Google Analytics has a reporting section that helps you understand the role search engine traffic plays in coming to your site. Here are some of the most basic, yet important metrics to pay attention to while you’re getting going! This information will be found under the “Traffic Sources” tab in your Google Analytics.
Traffic Contributions and Sources (How are people getting to your website?)
Direct navigation (User specifically typed in your website, used a bookmark, or followed a link from an email that was not sent as a promotional campaign/used a direct link.)
Referral traffic (User clicked on a link from elsewhere on the web, social media, or an email that was part of a promotional campaign.)
Search traffic (User searched in a search engine and found the website.)
Keeping an eye on these numbers and percentages will allow you to analyze where your strengths and weaknesses lie. For example, once you launch an email blast campaign, if your referral numbers consistently increase; there is a good chance your campaign is working.

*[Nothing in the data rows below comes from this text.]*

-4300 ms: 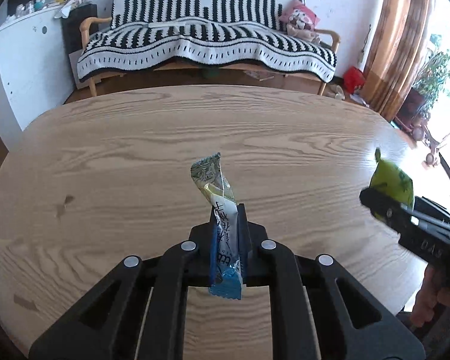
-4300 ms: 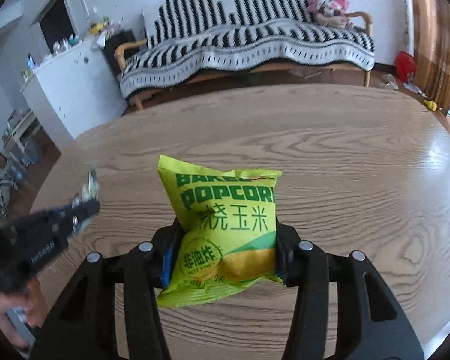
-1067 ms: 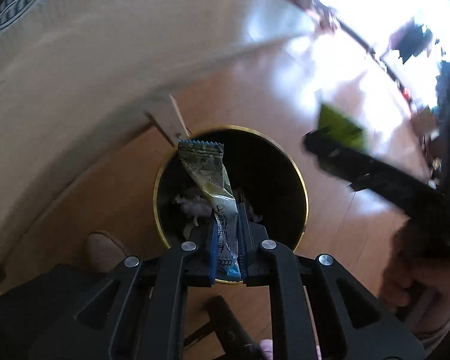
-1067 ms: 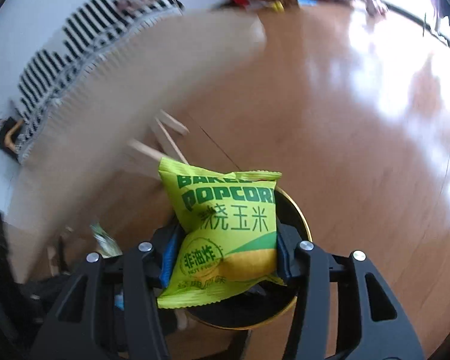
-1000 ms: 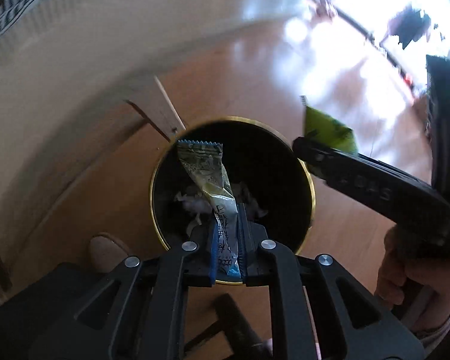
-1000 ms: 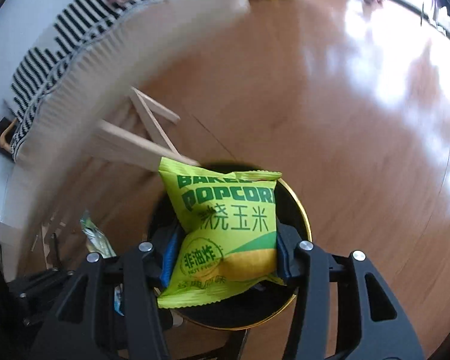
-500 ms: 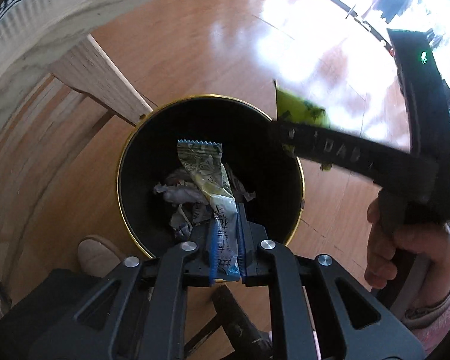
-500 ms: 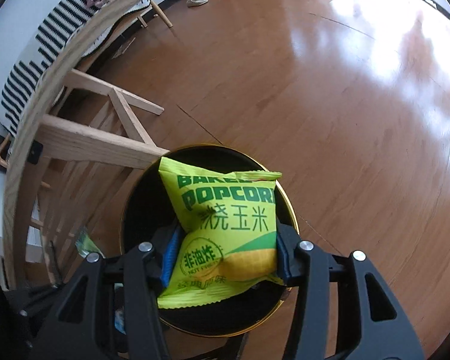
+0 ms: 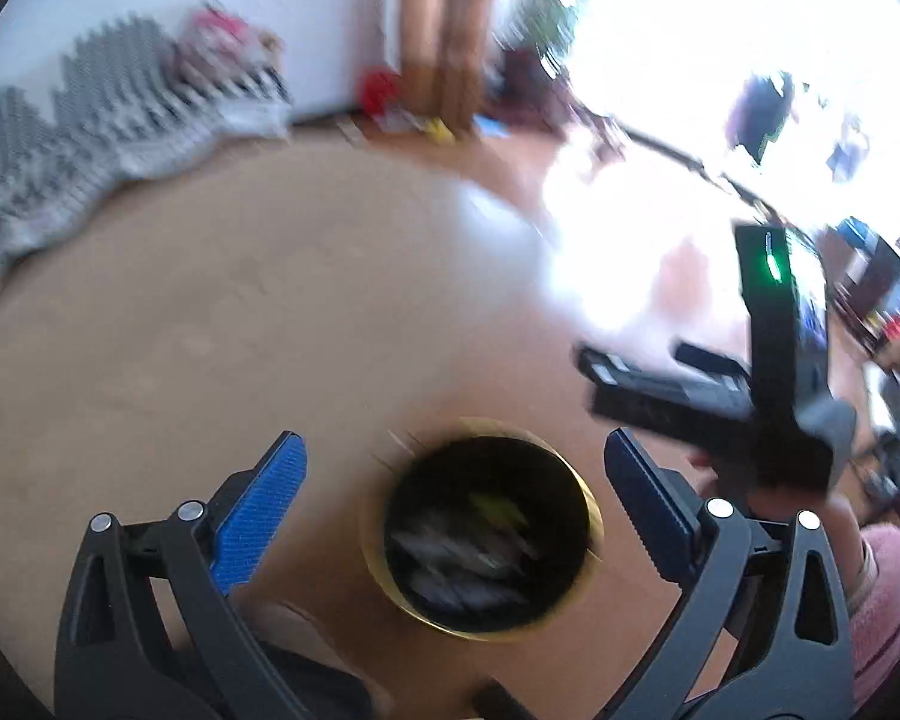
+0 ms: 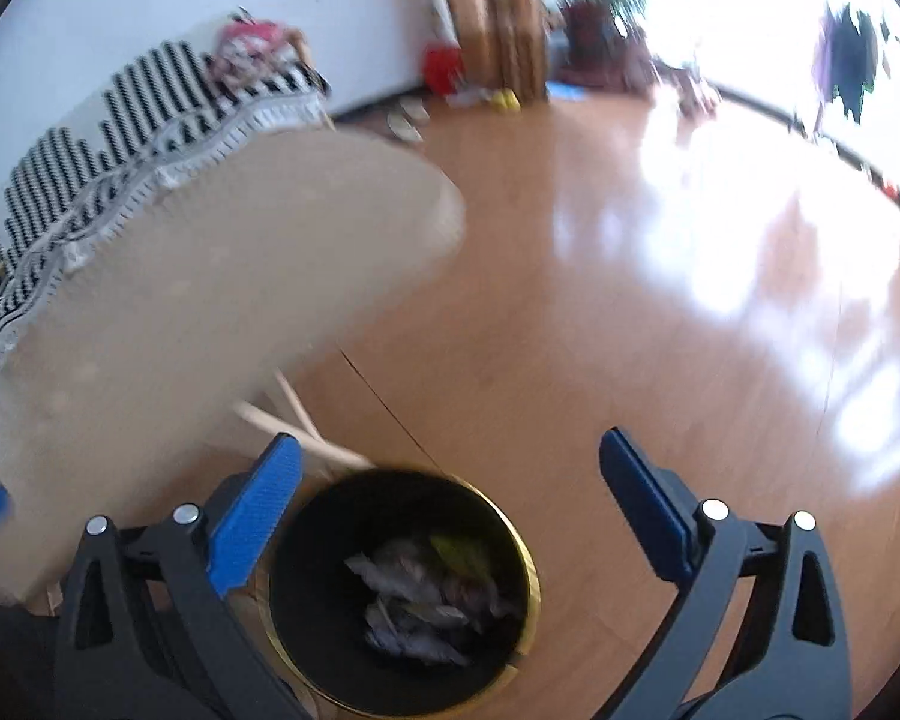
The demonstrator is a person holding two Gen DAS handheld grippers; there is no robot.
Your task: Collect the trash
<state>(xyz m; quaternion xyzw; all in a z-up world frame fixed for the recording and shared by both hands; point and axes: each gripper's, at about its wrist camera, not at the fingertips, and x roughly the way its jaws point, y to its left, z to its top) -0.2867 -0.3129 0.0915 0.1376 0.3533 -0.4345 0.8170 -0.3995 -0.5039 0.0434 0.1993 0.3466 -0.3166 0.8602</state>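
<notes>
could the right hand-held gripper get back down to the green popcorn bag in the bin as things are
Probably yes. The right hand-held gripper, jaws opening and empty, sits above the bin, whose mouth is uncovered. The green popcorn bag lies on top of the other trash, though deep inside.

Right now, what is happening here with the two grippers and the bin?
A person is throwing away trash with two hand-held grippers. Both the left gripper and the right gripper are above the black bin on the floor, jaws opening, with nothing between them. A green wrapper lies in the bin on crumpled paper, beside the wooden table.
</notes>
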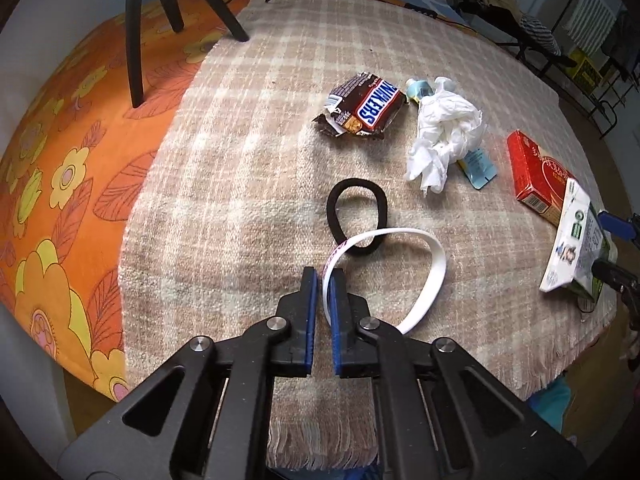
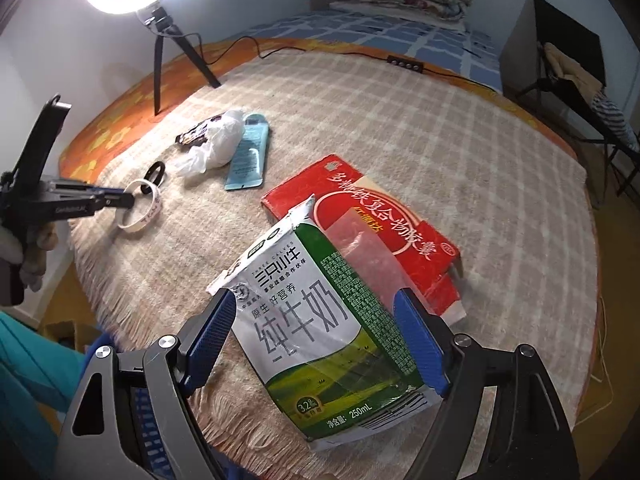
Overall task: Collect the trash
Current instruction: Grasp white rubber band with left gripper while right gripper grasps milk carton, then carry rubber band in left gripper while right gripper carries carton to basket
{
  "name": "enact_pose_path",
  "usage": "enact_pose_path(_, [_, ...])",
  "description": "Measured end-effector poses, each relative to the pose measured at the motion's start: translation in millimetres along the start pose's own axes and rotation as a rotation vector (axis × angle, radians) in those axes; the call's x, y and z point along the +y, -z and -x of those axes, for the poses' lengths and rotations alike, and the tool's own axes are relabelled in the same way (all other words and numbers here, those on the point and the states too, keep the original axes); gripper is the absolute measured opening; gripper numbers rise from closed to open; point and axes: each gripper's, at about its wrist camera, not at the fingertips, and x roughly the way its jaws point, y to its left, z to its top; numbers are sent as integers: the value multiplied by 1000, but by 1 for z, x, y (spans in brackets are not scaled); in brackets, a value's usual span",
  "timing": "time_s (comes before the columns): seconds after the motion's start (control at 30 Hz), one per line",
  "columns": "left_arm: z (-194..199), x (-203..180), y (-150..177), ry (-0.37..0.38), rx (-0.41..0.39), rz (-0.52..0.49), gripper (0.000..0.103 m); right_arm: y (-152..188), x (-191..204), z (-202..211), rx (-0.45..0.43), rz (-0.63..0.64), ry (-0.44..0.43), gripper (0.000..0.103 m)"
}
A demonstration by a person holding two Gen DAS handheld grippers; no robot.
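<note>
My left gripper (image 1: 323, 280) is shut on a white wristband (image 1: 424, 280), whose loop hangs over a black hair tie (image 1: 357, 220) on the plaid blanket (image 1: 248, 168). My right gripper (image 2: 316, 304) is shut on a green and white milk carton (image 2: 320, 336), held tilted above the blanket's near edge; the carton also shows in the left wrist view (image 1: 572, 240). A Snickers wrapper (image 1: 366, 106), a crumpled white tissue (image 1: 444, 132), a light blue sachet (image 1: 478, 164) and a red box (image 1: 536, 172) lie on the blanket.
A ring light on a black tripod (image 2: 160, 40) stands at the back left on the orange floral sheet (image 1: 60, 160). A black cable and power strip (image 2: 404, 63) run along the far side. A dark chair (image 2: 560, 60) stands to the right.
</note>
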Motion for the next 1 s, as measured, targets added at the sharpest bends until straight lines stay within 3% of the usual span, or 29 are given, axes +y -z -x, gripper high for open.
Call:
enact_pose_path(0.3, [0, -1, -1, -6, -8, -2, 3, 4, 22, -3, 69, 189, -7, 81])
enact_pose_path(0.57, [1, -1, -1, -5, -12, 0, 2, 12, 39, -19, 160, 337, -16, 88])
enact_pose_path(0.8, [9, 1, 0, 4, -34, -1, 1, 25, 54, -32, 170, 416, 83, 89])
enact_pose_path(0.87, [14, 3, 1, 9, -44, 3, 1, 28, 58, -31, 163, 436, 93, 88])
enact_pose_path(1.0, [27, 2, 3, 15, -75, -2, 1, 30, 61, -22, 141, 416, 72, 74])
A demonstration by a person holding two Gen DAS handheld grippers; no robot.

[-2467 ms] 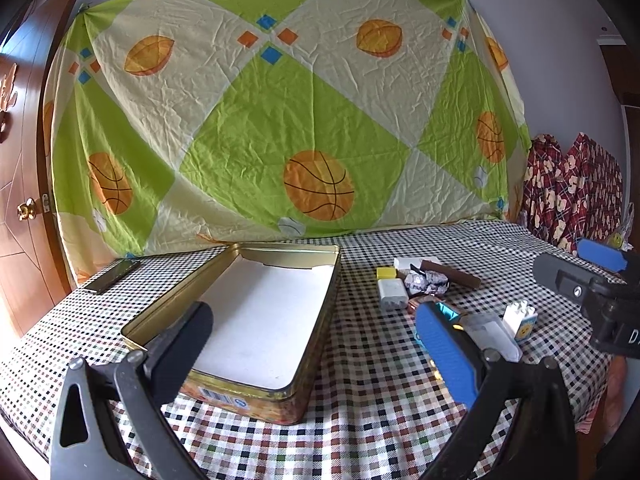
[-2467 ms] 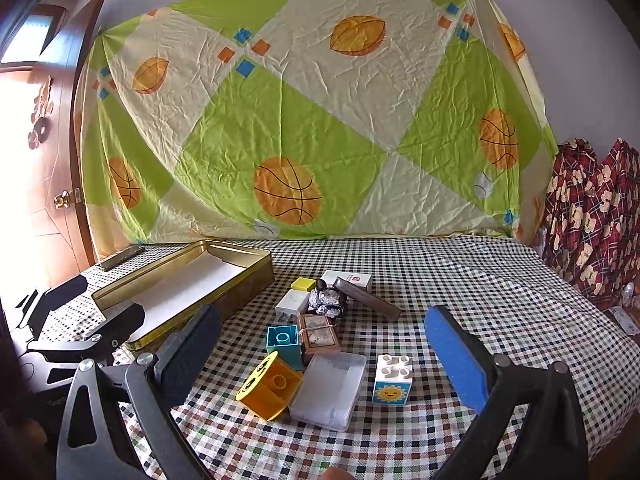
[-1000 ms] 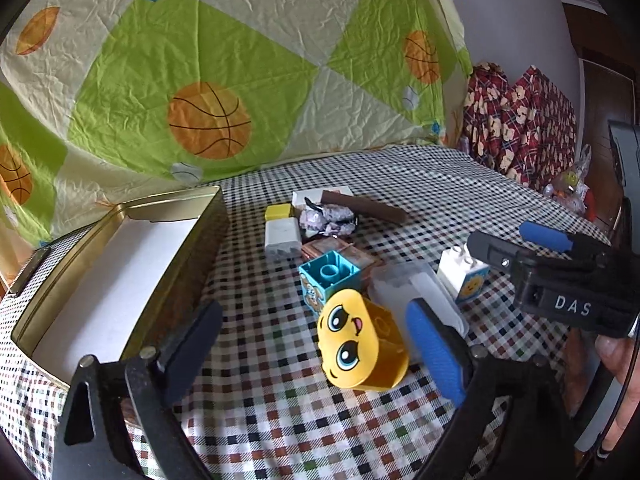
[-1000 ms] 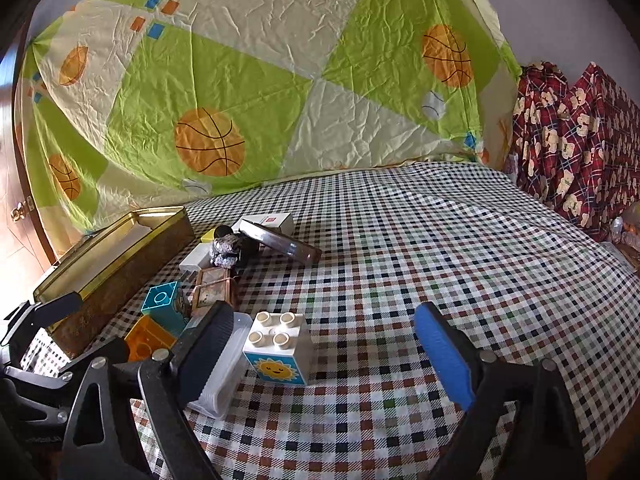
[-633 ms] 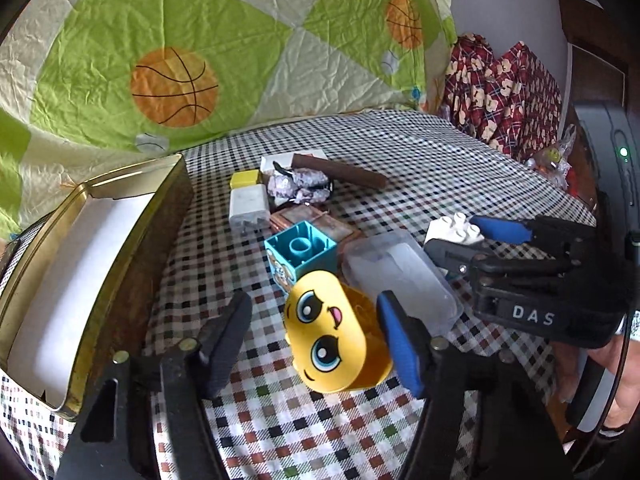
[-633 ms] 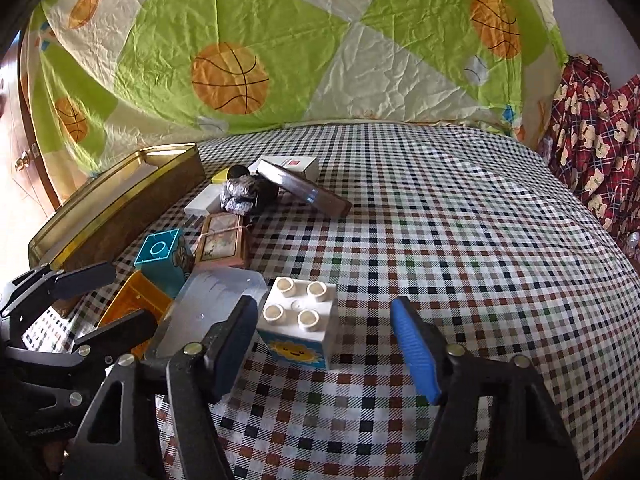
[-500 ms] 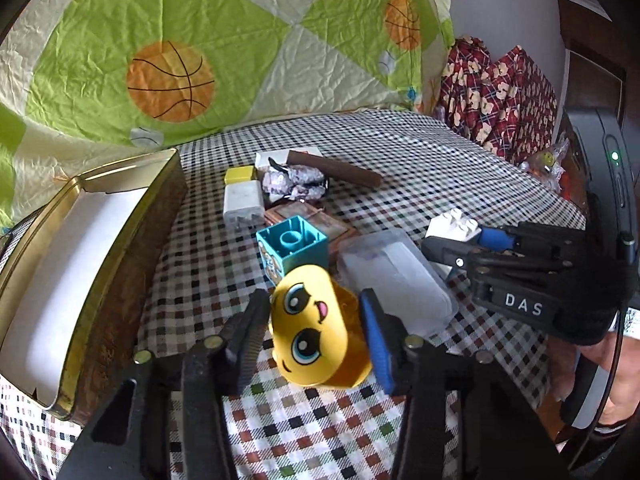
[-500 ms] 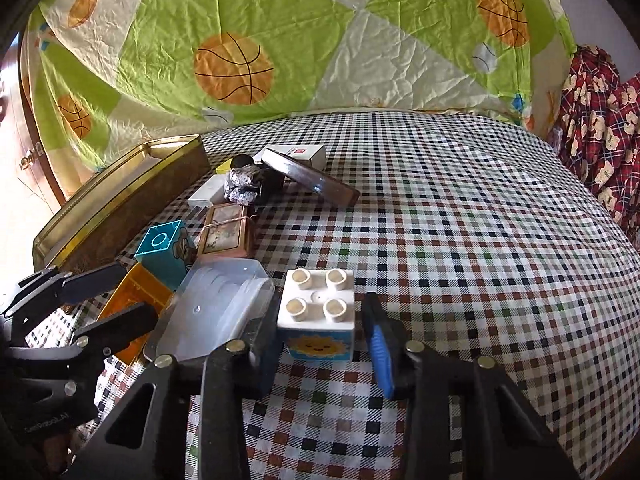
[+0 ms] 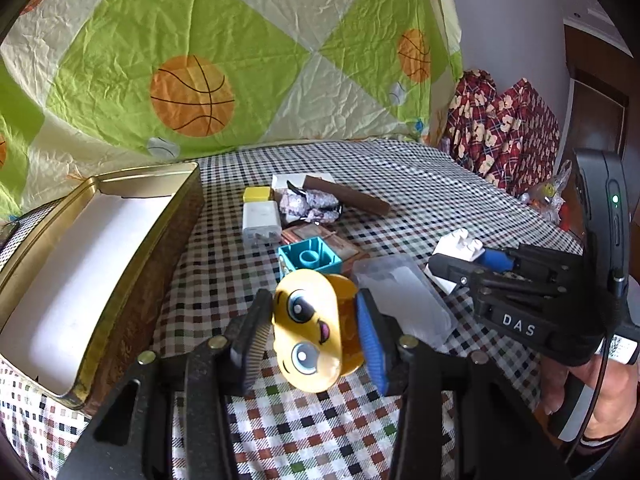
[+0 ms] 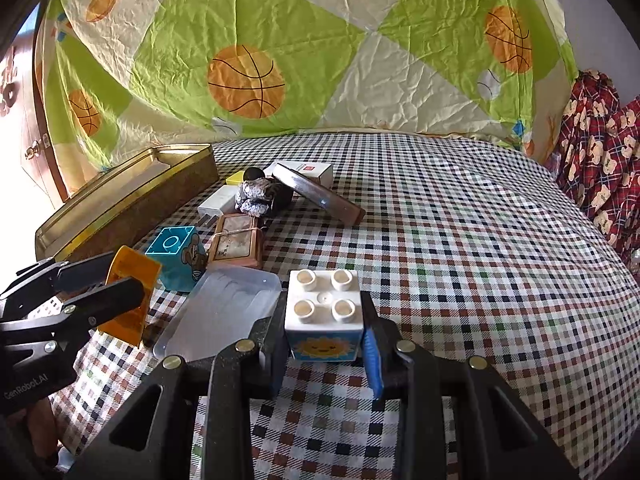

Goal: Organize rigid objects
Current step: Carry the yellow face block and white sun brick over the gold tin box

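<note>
The yellow face block (image 9: 310, 330) is being clamped between the pads of the left gripper (image 9: 310, 336), just above the checked tablecloth (image 9: 420, 200), beside the clear plastic case (image 9: 404, 300) and near the teal block (image 9: 310, 258); the white studded brick (image 10: 324, 312) with a sun picture is being gripped by the right gripper (image 10: 324, 340), its pads pressing on both sides; the open gold tin (image 9: 92, 248) is lying to the left, well apart from the brick.
</note>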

Visits to Your Website Referred by Specific Search Engine Terms and Phrases
Monitoring the keywords and phrases the users are searching to get to your site is important. This information provides a foundation for words and phrases that you can use more frequently in the text of your website. Search engines search the text for these words and phrases when a user enters them into a search-engine search box.
Track the keywords and phrases and look for patterns such as seasonality or in combination with a particular event or person. For example, after CNN featured Ana Dodson on the “Heroes Special”, I imagined search phrases like the following increased substantially:
“Ana Dodson CNN”, “Peruvian Hearts CNN”, “Ana Dodson CNN Heroes”
If you know that phrases like the above are searched for around the time of features or events, you can optimize the text on your website by adding more phrases that can be searched for and found by search engines.
Conversion Rate by Search Query
This is the percentage of users who searched a specific word or phrase, then visited your website and then became a donor. This is the process of acquiring and website visitor and converting them into a donor/buyer.
Keywords and phrases are listed in order of ranking, so ideally you would rank highest for the words and phrases that have the highest conversion percentage. This can help narrow your SEO focus.
Additionally, analytics tools allow you to see which specific page on your website these users landed on when they clicked the link. You can use this information to improve the user experience on specific, high-traffic pages.